In California, lawyers are governed by the state’s Rules of Professional Conduct. A willful failure to comply with these rules could subject a lawyer to State Bar discipline (Rule 1-100(A)).
Rule 5-200 states that in presenting a matter to a tribunal, a lawyer shall employ such means “only as are consistent with truth.” This is referred to as an attorney’s duty of candor. California lawyers must conduct themselves honestly whether they are in the courtroom or not. (See Cal. Bus. & Prof. Code § 6106.)
Candor and Social Networking
So how does the duty of candor fit into a society where most people are part of some type of social media website community, such as Facebook, Twitter, Instagram, etc.? Although this area still has a lot of development still to come, the California bar and its various committees have begun to weigh in. Guidelines are being developed by the California state bar to assist with the blurred lines between proper and improper conduct for attorneys and the social networking sites.
For example, “friending” a represented party on Facebook and other social media sites has been deemed to violate California Rule of Professional Conduct 2-100. This rule prohibits an attorney to communicate directly with another party who is represented by other counsel without the express consent of that attorney.
However, friending a judge is more of a gray area. A judge may friend lawyers who might appear before him or her, but not if the lawyer has pending cases with that judge. If there is a case where a judge and an attorney are “friends” there must be a disclosure AND they must unfriend each other. The California Judicial Ethics Committee has issued a formal opinion that presents several factors to examine in determining whether online interactions between judges and lawyers might create the appearance of impropriety:
- The nature of the social networking site (the more personal the site, the greater the potential for the appearance of impropriety);
- How many “friends” the judge has on his or her page (the more friends, the lower the likelihood of the appearance of impropriety);
- The judge’s practice in deciding whom to include in his or her online social network (the more inclusive the judge’s site, the less likely the appearance of impropriety); and
- How regularly the specific attorney appears before the judge. (Cal. Jud. Ethics Comm. Op. 66 at p. 8.)

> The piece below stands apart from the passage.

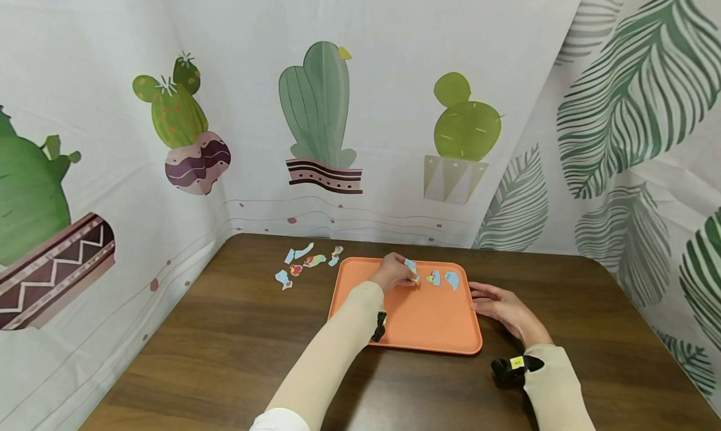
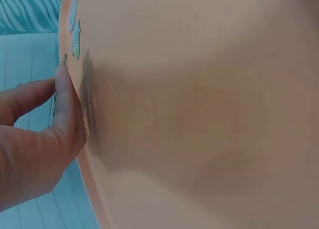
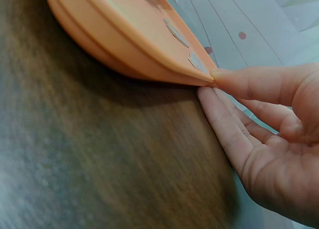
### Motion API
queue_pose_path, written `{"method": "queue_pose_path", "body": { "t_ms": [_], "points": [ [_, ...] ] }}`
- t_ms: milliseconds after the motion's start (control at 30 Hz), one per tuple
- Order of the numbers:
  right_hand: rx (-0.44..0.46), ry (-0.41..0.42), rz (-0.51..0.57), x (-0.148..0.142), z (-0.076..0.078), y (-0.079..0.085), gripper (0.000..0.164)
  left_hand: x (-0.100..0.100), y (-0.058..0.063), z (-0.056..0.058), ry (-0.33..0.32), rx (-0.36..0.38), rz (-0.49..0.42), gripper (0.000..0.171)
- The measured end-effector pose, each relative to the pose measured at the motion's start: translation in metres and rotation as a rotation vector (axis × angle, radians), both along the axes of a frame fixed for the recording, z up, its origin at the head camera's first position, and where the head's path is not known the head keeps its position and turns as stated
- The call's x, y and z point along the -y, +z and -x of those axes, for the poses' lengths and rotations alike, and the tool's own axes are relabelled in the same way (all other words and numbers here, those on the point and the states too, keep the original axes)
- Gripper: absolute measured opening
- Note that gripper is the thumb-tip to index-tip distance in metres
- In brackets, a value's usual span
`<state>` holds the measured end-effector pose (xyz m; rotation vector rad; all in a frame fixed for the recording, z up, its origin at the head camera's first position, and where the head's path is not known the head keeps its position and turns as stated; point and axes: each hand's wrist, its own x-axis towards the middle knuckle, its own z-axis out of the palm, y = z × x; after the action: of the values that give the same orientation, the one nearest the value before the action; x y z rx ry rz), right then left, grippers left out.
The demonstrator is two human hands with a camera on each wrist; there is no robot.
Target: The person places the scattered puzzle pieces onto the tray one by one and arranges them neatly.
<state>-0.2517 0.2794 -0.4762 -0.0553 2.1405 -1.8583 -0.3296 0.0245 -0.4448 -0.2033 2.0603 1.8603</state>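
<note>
My left hand is above the back of an orange tray, pinching a thin, colourful puzzle piece between thumb and fingers. In the left wrist view the piece appears nearly edge-on, mostly hidden by the fingers. Two more pieces, one blue and yellow and one light blue, lie on the tray to its right. At the tray's right edge is my right hand. The right wrist view shows its thumb on the rim and a finger just below, pinching the edge.
Several loose pieces lie on the brown wooden table left of the tray, among them a green and red one and a blue one. A white curtain printed with cacti hangs behind the table.
</note>
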Motion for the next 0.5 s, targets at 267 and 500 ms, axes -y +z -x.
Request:
{"method": "queue_pose_path", "body": {
  "t_ms": [267,500],
  "points": [
    [-0.002,-0.004,-0.003,-0.0001,-0.0003,-0.0016,0.064,-0.0030,-0.0029,-0.0022,0.004,-0.013,0.021,0.050],
    [0.002,-0.015,-0.003,-0.0005,0.0001,-0.0028,0.064,-0.0039,-0.0037,-0.0033,-0.014,-0.012,0.024,0.052]
  ]
}}
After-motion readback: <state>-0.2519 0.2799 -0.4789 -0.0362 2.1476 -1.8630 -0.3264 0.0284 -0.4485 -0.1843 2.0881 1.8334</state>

Lawyer-judge communication has the potential to violate California Rule of Professional Conduct 5-300, which governs contact with officials. The rule states in part that a lawyer may not communicate, directly or indirectly, with a judicial officer or a judge about the merits of a pending contested matter except: in open court; with the consent of all other counsel; in the presence of all other counsel; or in writing, provided a copy is furnished to the other attorneys in the case. An “ex parte” message to a judge on a social networking site appears to violate this rule if the content concerns the merits of a pending case.
Friending a juror is also problematic. Professional Rule of Conduct 5-320 bars a lawyer connected with a case from having any contact, direct or indirect, with anyone the lawyer knows to be a resident of the venue from which the jury on the case will be selected. Paragraph (C) of Rule 5-320 states that even lawyers not connected with the case are barred from communicating directly or indirectly about it with jurors. A “juror” under this rule includes any person who is empanelled as well as anyone who has been excused or discharged from the relevant jury pool. Therefore, for all practicing attorneys, if they know someone called up for jury duty – even on a case they have no connection with – they are not supposed to communicate with that person about the case.
According to a recent Formal Opinion from the American Bar Association Standing Committee on Ethics and Professional Responsibility (April 24, 2014), “A lawyer may review a juror’s or potential juror’s internet presence…but may not communicate directly or through another.”
Although this entire area will certainly evolve further, it is clear the California state bar and its various committees have begun to weigh in. For now, it is prudent for attorneys to become aware of the state’s official opinions and positions on this topic as the guidelines continue to evolve.